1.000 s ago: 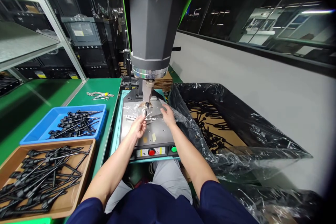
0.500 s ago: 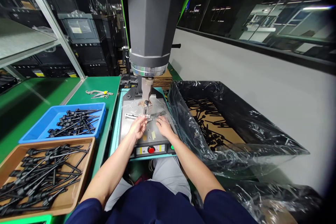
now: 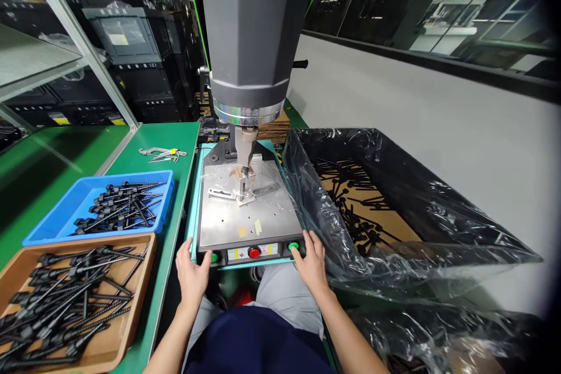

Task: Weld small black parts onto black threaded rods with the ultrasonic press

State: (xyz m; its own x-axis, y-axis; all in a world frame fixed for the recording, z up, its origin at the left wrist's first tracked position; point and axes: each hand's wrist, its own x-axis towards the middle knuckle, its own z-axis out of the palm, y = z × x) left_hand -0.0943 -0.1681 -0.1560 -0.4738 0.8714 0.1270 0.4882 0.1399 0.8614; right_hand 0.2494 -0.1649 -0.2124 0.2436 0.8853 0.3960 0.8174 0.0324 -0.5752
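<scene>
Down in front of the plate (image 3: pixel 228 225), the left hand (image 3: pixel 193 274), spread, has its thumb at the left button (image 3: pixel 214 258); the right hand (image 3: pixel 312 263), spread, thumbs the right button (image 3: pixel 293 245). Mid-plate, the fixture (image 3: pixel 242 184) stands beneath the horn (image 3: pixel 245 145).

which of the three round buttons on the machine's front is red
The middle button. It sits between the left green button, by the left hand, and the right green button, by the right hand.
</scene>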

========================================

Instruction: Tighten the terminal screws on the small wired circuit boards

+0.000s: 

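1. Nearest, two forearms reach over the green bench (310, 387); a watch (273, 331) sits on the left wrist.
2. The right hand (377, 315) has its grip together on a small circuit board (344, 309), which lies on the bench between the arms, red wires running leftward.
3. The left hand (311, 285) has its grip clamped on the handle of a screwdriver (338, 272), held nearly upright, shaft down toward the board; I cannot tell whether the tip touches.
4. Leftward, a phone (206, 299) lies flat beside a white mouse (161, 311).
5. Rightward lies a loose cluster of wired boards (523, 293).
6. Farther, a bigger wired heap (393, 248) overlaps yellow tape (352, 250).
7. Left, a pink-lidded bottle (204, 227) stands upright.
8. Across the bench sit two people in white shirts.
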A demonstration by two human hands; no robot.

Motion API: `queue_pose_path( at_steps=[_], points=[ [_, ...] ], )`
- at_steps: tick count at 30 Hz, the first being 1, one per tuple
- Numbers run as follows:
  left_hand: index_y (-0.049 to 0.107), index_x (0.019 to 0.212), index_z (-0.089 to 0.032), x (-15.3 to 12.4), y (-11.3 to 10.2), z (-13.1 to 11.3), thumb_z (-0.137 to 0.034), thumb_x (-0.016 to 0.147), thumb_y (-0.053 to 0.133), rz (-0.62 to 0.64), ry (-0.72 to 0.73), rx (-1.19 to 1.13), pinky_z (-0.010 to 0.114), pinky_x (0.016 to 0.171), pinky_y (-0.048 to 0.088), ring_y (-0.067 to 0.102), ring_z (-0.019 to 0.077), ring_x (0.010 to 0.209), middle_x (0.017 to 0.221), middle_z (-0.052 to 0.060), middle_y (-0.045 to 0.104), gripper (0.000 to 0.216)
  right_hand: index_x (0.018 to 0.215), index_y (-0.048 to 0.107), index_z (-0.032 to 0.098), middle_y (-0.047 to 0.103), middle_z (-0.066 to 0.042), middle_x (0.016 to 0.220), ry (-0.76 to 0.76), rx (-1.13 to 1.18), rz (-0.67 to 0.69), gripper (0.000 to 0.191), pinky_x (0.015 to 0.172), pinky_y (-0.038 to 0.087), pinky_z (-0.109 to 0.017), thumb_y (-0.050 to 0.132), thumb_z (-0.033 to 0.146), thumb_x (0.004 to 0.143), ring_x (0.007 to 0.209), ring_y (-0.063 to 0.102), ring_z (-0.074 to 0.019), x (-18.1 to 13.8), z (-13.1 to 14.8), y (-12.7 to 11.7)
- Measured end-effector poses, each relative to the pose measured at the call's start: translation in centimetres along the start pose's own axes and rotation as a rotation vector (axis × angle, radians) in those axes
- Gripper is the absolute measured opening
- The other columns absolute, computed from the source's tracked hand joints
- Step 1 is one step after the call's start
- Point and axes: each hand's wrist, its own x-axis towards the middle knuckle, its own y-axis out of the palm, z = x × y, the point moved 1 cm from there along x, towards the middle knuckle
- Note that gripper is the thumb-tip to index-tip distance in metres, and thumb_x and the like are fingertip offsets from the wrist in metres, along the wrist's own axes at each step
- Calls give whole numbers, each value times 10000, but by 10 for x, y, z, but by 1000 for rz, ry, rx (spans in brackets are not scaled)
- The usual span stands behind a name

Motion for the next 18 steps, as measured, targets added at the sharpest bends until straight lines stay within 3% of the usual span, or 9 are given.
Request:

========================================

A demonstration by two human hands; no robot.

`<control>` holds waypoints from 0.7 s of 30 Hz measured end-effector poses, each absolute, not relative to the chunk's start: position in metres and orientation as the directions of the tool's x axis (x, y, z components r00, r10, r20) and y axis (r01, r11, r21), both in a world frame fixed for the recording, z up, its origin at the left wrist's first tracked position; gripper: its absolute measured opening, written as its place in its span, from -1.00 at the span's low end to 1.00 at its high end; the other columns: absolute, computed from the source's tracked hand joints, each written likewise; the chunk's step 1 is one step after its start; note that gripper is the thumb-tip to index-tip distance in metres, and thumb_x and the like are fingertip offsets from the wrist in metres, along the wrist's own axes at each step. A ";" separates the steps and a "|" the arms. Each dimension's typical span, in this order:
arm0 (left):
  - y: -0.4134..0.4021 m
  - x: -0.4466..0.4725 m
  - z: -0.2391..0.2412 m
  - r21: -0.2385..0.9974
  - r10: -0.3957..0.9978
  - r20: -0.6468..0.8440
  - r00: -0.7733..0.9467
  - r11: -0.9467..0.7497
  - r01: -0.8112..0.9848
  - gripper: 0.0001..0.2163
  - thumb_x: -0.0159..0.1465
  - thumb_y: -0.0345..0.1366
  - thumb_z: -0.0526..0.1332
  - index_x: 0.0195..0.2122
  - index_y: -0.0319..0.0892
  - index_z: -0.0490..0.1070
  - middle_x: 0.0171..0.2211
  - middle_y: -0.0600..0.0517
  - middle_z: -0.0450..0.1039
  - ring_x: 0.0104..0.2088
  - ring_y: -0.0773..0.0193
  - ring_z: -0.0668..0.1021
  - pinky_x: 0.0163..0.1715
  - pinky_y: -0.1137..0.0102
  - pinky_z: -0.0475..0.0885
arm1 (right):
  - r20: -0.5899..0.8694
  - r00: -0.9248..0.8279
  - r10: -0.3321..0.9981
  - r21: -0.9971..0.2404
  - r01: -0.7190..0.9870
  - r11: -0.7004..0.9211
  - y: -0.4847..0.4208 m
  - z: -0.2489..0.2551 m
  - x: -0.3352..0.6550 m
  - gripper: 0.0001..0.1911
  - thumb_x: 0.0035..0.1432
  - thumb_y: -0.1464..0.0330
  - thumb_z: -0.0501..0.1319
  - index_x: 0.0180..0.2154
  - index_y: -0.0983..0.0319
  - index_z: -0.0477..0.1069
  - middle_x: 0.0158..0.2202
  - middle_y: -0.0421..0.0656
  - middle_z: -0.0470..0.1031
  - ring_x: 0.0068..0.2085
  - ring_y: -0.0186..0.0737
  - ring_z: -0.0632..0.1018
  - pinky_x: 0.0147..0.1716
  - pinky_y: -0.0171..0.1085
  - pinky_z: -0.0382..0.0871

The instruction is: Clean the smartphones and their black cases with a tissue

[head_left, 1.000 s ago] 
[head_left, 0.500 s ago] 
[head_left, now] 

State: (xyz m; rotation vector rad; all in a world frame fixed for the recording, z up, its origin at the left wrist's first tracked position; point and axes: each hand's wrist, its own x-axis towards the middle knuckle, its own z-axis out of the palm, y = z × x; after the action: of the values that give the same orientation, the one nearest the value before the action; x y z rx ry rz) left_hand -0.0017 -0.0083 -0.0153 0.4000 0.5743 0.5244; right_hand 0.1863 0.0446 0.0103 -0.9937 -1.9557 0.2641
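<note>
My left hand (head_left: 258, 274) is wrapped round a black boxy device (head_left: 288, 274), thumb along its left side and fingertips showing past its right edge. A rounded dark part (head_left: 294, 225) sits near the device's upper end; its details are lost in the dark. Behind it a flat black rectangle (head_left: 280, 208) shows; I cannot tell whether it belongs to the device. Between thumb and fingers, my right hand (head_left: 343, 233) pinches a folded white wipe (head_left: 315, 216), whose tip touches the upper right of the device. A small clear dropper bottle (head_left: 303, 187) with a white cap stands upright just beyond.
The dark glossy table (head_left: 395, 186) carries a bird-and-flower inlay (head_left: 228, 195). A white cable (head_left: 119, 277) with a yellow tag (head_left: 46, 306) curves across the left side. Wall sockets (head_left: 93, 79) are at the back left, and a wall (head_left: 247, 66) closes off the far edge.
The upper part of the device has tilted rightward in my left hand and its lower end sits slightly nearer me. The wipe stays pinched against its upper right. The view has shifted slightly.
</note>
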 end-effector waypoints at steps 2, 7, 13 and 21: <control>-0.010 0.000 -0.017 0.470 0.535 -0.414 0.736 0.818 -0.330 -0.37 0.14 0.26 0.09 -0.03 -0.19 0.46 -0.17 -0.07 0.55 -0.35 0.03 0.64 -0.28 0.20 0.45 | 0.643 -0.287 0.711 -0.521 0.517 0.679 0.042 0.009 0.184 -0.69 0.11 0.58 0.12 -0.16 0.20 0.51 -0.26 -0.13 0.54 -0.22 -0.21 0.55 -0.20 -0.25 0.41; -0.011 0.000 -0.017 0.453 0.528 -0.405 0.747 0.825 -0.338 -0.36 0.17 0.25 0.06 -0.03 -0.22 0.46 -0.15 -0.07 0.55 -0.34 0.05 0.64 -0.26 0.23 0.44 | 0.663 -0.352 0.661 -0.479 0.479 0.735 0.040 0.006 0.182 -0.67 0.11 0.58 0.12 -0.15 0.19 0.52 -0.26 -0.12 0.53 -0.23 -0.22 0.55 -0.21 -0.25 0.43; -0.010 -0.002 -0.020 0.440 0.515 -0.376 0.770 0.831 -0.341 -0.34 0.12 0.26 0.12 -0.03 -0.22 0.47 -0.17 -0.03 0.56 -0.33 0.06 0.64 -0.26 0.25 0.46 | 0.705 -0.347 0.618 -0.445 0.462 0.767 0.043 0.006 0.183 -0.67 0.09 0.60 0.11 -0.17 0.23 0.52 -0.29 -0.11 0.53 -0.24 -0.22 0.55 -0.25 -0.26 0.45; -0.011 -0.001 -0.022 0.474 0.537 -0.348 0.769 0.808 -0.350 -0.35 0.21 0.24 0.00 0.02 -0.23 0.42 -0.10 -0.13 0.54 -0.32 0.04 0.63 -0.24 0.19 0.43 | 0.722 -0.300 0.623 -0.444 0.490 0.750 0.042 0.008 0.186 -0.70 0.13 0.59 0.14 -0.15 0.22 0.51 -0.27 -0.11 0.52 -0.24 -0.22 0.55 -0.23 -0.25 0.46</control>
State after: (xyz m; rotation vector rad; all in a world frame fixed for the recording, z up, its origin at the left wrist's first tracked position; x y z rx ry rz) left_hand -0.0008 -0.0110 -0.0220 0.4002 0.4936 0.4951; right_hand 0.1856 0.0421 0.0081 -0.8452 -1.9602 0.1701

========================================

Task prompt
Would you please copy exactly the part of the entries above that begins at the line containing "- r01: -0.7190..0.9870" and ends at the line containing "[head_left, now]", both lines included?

Written solution
  - r01: -0.7190..0.9870
  - r11: -0.7004..0.9211
  - y: -0.4847..0.4208 m
  - z: -0.2489..0.2551 m
  - x: -0.3352..0.6550 m
  - gripper: 0.0001..0.1911
  - thumb_x: 0.0035..0.1432
  - thumb_y: -0.1464..0.0330
  - thumb_z: -0.0501..0.1319
  - index_x: 0.0180..0.2154
  - index_y: -0.0983..0.0319
  - index_z: -0.0477..0.1069
  - middle_x: 0.0158..0.2202
  - middle_y: -0.0421..0.0656
  - middle_z: -0.0470..0.1031
  - ring_x: 0.0068..0.2085
  - ring_y: -0.0186..0.0737
  - ring_z: -0.0632..0.1018
  - pinky_x: 0.0147..0.1716
  - pinky_y: -0.0171..0.1085
  - pinky_z: -0.0382..0.0871

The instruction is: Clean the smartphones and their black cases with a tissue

[head_left, 1.000 s ago] 
[head_left, 0.500 s ago] 
[head_left, now] 

With that, the answer is finished.